→ YOUR INSTRUCTIONS
The output should be every line below that includes the word "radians".

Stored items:
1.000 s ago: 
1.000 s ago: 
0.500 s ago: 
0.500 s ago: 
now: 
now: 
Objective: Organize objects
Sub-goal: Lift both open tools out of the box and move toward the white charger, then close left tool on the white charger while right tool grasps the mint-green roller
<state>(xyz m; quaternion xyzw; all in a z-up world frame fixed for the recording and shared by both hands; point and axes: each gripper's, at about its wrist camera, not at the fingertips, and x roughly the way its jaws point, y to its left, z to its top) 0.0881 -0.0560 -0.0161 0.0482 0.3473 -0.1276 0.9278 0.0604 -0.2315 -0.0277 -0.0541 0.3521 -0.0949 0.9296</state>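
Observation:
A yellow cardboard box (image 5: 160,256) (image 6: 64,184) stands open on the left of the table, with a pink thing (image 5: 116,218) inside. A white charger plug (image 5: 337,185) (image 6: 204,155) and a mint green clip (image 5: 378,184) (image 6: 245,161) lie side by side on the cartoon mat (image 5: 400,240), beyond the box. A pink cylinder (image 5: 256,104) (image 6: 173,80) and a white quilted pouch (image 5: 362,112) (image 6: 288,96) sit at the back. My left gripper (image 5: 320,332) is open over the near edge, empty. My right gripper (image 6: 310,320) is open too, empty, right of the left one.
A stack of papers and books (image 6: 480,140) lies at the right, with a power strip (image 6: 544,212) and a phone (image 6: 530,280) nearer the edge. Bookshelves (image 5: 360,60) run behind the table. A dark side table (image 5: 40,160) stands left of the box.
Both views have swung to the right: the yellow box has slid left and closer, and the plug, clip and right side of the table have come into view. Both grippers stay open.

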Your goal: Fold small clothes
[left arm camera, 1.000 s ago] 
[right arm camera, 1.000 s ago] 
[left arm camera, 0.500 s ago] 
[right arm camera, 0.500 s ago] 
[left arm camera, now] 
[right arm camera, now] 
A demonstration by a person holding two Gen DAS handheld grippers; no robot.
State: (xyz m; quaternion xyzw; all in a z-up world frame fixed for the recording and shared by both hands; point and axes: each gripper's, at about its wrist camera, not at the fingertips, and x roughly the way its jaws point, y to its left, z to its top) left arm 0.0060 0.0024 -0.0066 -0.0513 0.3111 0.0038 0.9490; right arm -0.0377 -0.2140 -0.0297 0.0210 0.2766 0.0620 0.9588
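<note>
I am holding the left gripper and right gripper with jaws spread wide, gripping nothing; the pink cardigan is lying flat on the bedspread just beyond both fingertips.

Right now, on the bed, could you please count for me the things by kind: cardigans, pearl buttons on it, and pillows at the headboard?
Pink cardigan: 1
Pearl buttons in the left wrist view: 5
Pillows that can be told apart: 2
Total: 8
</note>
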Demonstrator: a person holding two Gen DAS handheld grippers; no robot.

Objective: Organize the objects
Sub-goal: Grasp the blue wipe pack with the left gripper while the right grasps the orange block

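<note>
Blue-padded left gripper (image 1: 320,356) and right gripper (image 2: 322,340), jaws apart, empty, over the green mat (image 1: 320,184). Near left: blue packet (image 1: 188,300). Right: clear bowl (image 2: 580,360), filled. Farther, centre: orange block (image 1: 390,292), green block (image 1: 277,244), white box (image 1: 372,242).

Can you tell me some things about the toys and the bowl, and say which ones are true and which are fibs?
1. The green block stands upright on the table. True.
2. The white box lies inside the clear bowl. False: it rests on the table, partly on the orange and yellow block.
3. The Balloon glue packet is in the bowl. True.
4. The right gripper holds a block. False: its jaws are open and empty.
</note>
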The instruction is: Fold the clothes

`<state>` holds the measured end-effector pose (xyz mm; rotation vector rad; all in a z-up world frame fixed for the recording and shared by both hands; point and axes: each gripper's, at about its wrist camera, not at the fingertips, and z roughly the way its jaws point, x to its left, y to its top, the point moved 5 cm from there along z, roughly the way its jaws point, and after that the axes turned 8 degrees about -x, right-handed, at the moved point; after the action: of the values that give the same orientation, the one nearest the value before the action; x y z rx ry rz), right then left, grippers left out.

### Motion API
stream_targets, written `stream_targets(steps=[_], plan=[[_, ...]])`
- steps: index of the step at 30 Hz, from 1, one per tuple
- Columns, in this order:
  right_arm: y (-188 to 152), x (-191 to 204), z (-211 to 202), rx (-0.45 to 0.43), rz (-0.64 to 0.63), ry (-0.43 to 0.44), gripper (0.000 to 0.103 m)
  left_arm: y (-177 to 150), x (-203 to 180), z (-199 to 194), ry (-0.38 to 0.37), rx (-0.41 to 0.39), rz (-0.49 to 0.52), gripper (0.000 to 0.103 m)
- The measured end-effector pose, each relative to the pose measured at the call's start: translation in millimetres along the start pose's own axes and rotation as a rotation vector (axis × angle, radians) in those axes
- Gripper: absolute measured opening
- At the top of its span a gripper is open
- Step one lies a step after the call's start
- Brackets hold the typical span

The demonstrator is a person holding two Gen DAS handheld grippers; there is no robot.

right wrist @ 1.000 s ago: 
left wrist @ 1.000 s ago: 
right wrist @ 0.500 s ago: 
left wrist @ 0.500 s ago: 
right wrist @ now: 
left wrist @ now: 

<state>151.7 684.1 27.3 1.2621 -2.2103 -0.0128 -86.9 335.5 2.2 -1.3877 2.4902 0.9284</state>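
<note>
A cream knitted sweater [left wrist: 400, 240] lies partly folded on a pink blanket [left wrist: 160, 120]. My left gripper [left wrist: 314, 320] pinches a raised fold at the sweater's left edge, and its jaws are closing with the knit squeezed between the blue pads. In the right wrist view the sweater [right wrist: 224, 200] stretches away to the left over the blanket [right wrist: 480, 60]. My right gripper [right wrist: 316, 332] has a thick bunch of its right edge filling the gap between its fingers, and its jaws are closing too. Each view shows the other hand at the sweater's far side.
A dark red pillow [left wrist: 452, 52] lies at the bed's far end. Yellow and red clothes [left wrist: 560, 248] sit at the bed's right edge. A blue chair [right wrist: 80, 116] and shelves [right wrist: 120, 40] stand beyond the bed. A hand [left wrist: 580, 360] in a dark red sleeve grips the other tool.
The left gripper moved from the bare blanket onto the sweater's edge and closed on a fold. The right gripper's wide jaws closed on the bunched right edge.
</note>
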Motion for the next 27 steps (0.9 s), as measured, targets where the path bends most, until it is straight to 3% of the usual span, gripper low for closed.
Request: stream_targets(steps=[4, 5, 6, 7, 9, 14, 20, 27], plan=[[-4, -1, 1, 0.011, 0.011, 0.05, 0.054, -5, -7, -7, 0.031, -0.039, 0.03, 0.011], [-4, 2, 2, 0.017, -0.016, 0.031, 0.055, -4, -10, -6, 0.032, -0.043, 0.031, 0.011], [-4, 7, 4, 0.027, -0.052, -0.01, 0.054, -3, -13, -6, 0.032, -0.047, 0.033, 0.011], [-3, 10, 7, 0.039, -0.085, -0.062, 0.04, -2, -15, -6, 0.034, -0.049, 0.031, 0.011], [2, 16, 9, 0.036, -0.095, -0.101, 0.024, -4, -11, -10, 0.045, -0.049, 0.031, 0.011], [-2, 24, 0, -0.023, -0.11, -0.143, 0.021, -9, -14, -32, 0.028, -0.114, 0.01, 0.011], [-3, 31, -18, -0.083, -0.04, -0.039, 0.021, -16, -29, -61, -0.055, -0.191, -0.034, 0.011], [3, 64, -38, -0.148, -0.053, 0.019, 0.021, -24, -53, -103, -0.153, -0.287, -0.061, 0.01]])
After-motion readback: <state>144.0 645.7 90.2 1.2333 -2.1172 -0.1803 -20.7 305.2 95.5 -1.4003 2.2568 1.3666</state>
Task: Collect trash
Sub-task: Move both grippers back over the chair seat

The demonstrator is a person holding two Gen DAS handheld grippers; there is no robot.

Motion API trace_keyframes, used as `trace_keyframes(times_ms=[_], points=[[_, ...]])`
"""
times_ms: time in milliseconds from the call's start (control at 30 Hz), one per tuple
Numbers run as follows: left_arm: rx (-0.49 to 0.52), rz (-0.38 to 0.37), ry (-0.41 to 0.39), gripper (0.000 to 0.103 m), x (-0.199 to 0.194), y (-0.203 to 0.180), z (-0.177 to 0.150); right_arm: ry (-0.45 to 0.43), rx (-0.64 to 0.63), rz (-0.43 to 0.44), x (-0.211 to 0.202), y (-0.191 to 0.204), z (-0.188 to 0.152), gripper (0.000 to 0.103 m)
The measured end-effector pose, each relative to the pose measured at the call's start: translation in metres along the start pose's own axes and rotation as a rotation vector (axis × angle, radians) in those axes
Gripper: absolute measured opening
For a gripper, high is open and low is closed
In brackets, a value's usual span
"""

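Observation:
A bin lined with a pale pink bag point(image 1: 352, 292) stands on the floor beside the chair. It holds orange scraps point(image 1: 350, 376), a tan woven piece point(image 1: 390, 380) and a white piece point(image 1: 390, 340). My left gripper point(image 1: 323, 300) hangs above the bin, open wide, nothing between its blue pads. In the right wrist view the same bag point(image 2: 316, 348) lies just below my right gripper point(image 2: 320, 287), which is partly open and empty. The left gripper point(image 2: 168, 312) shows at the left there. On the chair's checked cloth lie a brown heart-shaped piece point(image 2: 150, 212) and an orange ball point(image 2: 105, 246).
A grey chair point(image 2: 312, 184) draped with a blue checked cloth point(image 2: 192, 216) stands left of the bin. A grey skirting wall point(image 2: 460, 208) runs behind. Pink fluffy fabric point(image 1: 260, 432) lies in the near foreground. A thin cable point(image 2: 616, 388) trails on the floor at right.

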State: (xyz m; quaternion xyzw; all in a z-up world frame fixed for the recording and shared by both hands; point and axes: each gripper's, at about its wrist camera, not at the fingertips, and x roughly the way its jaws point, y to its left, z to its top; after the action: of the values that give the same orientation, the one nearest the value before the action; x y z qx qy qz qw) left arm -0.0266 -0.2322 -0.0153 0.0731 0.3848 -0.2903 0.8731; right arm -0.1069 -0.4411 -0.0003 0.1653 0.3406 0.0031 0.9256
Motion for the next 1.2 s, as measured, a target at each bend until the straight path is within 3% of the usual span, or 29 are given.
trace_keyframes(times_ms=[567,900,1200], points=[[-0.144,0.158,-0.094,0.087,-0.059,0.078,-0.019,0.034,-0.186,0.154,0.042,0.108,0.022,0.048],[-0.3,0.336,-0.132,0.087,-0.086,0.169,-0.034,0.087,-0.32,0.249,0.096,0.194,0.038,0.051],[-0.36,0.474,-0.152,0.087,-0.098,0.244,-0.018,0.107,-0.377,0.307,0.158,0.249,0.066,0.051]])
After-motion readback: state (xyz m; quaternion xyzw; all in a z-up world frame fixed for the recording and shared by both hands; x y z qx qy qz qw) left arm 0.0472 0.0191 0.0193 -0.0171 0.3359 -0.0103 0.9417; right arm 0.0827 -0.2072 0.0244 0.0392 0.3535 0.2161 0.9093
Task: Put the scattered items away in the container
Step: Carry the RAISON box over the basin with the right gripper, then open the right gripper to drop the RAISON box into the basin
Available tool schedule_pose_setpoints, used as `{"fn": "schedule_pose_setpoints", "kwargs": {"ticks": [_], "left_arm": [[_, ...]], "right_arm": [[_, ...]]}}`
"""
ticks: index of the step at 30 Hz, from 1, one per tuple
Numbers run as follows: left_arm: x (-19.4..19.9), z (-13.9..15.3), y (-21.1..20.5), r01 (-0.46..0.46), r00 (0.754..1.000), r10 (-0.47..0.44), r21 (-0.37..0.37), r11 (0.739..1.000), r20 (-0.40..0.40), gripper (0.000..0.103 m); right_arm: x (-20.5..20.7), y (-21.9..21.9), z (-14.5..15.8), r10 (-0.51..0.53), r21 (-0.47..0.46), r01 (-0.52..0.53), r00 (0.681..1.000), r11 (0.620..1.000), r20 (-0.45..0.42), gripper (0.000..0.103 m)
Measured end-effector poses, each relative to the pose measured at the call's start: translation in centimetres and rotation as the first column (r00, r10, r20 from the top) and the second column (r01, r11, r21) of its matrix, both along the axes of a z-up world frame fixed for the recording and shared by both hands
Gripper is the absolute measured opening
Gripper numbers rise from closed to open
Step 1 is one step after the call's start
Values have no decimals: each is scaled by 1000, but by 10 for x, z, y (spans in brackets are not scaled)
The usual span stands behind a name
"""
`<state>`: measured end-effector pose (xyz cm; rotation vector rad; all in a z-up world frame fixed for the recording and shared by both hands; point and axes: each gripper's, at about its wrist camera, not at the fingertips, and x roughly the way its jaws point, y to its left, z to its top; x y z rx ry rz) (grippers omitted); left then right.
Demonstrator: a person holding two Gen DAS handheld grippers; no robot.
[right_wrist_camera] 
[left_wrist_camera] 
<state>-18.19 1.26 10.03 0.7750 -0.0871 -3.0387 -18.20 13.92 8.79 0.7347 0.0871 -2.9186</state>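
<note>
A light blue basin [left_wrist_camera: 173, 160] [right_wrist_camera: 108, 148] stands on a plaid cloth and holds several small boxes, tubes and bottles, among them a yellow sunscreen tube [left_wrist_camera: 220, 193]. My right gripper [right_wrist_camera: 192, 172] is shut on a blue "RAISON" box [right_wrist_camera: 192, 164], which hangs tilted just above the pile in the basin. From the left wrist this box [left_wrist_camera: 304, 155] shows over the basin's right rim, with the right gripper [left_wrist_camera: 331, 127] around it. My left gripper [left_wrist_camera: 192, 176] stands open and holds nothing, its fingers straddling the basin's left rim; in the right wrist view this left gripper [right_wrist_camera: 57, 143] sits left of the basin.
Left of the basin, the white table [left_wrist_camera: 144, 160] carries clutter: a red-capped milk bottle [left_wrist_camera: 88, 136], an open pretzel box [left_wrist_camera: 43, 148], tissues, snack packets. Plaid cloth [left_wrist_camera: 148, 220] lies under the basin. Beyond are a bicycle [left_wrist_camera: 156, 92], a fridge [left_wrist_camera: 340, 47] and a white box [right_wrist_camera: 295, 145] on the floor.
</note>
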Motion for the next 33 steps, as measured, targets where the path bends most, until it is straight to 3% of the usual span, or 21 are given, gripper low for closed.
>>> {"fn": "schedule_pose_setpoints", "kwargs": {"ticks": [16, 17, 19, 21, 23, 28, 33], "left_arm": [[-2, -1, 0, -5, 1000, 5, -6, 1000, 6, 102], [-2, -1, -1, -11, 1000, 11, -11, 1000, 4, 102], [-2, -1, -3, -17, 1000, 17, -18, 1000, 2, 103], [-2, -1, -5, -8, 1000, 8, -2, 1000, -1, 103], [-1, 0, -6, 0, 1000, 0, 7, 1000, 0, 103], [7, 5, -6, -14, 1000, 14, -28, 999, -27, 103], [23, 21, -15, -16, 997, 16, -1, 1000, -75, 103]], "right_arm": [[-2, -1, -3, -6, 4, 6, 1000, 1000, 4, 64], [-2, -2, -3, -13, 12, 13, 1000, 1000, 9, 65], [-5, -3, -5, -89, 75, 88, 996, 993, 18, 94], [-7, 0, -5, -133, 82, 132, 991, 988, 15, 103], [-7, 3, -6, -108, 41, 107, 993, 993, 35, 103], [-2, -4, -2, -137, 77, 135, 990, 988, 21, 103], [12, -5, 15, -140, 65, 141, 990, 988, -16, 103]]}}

→ RESULT
- The measured end-effector pose, each relative to the pose measured at the call's start: translation in millimetres along the start pose's own axes and rotation as a rotation vector (axis × angle, radians) in those axes
The measured end-effector pose, each relative to the pose measured at the call's start: translation in metres along the start pose's own axes and rotation as a rotation vector (axis × angle, radians) in those axes

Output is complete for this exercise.